(Decision tree in R) One very interesting application area of machine learning is in making medical diagnoses. In this problem you will train and test a decision tree to detect breast cancer using real world data. We will use the Wisconsin Diagnostic Breast Cancer (WDBC) dataset. The dataset consists of 569 samples of biopsied tissue. The tissue for each sample is imaged and 10 characteristics of the nuclei of cells presenting each image are characterized.
These characteristics are (1) Radius (2) Texture (3) Perimeter (4) Area (5) Smoothness (6) Compactness (7) Concavity (8) Number of concave portions of contour (9) Symmetry (10) Fractal dimension
Each of the 569 samples used in the dataset consists of a feature vector of length 30. The first 10 entries in this feature vector are the mean of the characteristics listed above for each image.
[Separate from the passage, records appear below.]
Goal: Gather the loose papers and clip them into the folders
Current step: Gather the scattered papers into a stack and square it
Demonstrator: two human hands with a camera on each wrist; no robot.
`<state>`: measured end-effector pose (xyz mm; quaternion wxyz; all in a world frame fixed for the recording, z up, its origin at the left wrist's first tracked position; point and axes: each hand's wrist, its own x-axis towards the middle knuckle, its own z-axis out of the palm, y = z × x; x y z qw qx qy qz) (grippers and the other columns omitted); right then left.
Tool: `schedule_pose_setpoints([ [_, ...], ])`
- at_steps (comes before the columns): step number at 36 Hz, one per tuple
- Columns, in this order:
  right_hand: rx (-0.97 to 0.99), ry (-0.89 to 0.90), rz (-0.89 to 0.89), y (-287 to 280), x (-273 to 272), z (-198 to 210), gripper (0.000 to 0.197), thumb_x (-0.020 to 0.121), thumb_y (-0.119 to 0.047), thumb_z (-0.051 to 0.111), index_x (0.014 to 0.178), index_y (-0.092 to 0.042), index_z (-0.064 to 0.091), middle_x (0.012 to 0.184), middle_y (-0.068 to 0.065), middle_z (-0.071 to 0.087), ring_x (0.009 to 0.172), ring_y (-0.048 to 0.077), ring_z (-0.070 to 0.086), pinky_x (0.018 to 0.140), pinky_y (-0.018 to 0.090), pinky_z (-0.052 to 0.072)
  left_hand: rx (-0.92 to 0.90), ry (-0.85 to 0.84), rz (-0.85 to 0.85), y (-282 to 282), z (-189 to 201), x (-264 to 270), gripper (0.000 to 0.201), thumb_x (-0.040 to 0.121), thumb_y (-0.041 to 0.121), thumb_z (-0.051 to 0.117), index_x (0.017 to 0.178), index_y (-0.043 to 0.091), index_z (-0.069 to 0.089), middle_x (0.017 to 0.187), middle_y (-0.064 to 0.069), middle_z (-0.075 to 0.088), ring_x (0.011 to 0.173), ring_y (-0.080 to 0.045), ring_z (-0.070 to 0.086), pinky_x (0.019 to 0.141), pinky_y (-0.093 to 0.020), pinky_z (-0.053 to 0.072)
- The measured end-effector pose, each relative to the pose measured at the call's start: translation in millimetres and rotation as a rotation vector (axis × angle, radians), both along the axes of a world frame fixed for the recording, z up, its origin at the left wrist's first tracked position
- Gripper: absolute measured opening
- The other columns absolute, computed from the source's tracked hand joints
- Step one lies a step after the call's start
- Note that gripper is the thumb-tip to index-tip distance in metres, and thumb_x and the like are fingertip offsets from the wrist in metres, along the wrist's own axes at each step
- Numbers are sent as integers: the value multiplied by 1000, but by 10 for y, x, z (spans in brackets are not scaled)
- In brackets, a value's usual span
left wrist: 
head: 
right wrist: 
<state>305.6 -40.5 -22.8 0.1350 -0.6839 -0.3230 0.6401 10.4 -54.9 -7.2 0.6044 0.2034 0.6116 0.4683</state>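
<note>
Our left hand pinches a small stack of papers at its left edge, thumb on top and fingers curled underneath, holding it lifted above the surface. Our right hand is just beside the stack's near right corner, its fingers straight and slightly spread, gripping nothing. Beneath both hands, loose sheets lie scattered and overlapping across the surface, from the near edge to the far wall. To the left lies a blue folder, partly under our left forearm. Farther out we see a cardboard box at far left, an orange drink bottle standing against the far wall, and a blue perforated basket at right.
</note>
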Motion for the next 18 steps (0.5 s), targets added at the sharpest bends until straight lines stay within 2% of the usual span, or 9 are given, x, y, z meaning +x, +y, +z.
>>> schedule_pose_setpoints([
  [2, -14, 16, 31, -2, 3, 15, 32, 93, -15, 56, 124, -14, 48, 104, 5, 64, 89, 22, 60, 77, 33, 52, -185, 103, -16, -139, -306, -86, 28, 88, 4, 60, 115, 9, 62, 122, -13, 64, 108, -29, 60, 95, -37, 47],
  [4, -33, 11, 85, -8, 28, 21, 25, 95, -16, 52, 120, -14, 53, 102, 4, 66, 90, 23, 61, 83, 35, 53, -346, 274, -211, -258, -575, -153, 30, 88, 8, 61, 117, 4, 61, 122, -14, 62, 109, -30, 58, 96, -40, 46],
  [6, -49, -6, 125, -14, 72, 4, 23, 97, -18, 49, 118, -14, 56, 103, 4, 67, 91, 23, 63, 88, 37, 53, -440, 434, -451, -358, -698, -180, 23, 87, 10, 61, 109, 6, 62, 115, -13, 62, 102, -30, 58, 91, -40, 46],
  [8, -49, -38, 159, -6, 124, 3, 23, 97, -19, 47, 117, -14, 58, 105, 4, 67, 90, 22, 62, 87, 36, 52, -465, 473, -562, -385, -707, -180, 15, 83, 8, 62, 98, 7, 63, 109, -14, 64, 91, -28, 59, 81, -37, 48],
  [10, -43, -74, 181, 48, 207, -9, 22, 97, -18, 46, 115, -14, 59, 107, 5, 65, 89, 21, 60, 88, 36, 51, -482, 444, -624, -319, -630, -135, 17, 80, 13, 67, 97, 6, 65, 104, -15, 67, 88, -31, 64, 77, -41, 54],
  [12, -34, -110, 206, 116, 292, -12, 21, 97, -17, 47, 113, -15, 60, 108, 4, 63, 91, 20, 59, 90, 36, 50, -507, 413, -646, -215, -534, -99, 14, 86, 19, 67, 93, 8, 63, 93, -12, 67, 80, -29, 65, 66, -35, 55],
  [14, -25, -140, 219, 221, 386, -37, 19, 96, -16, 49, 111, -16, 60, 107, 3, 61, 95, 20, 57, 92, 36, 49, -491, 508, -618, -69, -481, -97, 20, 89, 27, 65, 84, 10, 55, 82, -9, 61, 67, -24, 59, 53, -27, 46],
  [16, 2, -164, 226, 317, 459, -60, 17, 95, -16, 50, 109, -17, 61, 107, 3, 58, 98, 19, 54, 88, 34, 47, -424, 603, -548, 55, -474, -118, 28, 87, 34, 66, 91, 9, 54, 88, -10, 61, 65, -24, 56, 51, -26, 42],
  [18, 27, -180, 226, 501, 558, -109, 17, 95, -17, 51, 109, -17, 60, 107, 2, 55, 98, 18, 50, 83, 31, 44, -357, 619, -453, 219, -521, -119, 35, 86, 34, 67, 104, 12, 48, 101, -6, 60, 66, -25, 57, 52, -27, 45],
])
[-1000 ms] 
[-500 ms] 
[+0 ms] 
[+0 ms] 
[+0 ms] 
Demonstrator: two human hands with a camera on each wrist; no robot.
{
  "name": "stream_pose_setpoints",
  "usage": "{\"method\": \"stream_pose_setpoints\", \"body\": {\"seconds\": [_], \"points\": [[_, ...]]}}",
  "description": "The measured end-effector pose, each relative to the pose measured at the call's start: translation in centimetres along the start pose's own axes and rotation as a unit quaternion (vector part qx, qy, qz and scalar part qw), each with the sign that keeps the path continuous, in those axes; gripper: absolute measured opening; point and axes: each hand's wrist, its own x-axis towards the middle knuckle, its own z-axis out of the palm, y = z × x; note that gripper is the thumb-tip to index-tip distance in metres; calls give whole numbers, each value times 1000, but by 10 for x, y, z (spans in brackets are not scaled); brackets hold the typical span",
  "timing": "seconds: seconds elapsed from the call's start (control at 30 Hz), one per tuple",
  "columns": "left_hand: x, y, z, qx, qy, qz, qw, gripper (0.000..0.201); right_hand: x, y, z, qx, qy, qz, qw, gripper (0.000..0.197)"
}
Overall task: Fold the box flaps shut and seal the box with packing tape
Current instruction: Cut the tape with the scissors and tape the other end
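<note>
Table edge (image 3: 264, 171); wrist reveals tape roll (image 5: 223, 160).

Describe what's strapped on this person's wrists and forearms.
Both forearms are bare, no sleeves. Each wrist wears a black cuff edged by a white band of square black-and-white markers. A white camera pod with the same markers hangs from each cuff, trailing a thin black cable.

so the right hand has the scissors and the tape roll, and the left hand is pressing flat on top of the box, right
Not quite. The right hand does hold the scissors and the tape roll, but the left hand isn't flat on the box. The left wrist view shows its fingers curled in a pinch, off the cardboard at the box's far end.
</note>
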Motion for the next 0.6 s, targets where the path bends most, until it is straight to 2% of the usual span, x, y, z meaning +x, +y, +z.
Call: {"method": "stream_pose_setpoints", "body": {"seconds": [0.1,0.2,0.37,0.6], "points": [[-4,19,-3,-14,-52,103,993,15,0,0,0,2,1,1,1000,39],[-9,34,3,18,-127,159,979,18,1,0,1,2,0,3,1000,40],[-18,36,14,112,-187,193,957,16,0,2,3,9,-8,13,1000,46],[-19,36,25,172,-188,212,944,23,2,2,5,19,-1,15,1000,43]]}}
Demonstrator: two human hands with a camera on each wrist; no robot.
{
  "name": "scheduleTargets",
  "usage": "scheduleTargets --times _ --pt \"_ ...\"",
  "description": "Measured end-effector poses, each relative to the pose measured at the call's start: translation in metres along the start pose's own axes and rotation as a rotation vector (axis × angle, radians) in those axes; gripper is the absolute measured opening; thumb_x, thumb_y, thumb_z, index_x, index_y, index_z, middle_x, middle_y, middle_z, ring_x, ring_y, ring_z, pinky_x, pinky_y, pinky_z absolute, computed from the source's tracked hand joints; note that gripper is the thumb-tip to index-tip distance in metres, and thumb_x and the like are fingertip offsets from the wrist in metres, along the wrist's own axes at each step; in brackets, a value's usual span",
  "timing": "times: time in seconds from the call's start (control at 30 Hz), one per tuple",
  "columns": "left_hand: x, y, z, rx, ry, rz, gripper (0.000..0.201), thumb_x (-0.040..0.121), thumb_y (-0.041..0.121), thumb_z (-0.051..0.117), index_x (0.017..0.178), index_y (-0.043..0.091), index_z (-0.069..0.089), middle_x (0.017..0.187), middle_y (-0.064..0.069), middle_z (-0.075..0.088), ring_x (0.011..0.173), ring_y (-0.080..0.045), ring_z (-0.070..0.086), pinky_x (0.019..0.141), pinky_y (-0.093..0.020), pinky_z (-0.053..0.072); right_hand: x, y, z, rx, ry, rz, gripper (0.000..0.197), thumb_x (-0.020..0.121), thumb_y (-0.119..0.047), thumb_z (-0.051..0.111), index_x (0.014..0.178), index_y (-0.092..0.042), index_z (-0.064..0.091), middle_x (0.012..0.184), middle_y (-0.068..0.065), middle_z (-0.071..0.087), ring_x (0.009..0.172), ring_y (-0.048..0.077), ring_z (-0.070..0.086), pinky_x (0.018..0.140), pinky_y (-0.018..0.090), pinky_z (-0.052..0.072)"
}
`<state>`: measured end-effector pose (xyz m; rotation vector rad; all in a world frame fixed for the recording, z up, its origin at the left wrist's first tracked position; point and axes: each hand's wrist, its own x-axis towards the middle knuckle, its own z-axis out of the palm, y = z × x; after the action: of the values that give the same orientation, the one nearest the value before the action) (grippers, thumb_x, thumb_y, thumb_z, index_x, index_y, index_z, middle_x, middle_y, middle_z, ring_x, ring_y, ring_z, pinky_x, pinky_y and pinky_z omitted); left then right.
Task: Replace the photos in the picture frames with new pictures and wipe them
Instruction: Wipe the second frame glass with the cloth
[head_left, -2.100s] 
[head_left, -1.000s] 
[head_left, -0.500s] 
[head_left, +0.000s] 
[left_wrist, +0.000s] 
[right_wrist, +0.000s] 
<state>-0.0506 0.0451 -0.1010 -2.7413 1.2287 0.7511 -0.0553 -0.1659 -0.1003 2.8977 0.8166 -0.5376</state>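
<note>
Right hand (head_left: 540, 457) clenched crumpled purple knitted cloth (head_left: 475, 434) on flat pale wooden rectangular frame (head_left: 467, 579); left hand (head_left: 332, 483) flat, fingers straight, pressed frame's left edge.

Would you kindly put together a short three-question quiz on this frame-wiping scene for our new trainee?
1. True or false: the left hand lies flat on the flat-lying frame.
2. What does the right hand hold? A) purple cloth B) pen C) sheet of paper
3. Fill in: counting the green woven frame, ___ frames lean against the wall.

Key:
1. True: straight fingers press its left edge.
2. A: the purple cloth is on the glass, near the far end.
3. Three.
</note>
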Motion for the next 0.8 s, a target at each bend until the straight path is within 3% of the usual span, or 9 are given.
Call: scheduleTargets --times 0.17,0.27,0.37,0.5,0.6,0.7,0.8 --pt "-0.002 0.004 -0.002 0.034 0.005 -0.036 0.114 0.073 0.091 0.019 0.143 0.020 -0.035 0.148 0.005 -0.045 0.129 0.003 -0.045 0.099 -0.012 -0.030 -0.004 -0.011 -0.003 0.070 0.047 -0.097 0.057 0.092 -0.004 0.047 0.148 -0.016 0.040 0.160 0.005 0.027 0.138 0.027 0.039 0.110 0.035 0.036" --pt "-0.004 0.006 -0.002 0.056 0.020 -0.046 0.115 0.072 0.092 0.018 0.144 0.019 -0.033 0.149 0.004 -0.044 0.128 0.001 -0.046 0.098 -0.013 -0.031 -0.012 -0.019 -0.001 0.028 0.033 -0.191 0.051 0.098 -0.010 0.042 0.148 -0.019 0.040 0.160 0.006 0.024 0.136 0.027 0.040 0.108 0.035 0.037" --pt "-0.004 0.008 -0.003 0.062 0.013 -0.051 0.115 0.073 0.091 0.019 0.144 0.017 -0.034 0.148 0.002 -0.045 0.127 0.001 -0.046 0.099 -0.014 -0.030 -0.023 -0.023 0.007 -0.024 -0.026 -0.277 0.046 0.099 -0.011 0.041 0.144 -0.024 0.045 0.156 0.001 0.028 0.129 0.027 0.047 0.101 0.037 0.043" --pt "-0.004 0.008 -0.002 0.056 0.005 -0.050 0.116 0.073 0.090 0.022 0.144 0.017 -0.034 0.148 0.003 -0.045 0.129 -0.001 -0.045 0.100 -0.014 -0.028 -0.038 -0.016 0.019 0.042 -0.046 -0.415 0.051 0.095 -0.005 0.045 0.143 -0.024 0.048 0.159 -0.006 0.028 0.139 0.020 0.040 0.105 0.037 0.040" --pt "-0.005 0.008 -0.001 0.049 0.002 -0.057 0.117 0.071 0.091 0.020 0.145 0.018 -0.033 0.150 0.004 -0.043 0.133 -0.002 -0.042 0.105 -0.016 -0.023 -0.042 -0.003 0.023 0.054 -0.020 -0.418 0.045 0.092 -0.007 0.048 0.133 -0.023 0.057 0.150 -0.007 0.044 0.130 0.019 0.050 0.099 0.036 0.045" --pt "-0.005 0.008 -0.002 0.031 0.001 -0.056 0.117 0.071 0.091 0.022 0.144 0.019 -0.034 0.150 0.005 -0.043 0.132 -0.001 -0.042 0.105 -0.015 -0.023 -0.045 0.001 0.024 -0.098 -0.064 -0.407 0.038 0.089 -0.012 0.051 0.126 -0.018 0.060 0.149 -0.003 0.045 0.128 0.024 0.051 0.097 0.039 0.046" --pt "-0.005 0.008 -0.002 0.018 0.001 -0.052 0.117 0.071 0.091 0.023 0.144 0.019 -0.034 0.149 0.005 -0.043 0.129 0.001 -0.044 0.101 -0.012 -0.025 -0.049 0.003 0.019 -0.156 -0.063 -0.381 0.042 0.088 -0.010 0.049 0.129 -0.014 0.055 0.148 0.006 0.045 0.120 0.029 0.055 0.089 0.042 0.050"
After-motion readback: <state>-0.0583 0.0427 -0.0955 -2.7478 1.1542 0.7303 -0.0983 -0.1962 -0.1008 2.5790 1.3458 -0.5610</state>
The second 10 are the standard deviation and last 10 are the largest value of each of these characteristics present in each image. Each sample is also associated with a label. A label of value 1 indicates the sample was for malignant (cancerous) tissue. A label of value 0 indicates the sample was for benign tissue. This dataset has already been broken up into training and test sets for you and is available on blackboard. The names of the files are “trainX.csv”, “trainY.csv”, “testX.csv” and “testY.csv.” The file names ending in “X.csv” contain feature vectors and those ending in “Y.csv” contain labels. Each file is in comma separated value format where each row represents a sample.
(a) Clean your data (if required) before running any model. Create a C&R decision tree to its full depth. How many leaves are in tree? How do you get this information?
(b) What are the major predictors of Diagnosis? Please justify your reasoning.
(c) Give two strong rules that describe who is likely to have cancer. Please justify your choices.
(d) What is the accuracy of your decision tree model on the training data? What is the accuracy of this model on the test data?
(e) Is it possible to improve the performance of your model?
(f) Construct the best possible decision tree to predict the Y labels. Explain how you construct such tree.
(g) Plot your final decision tree model.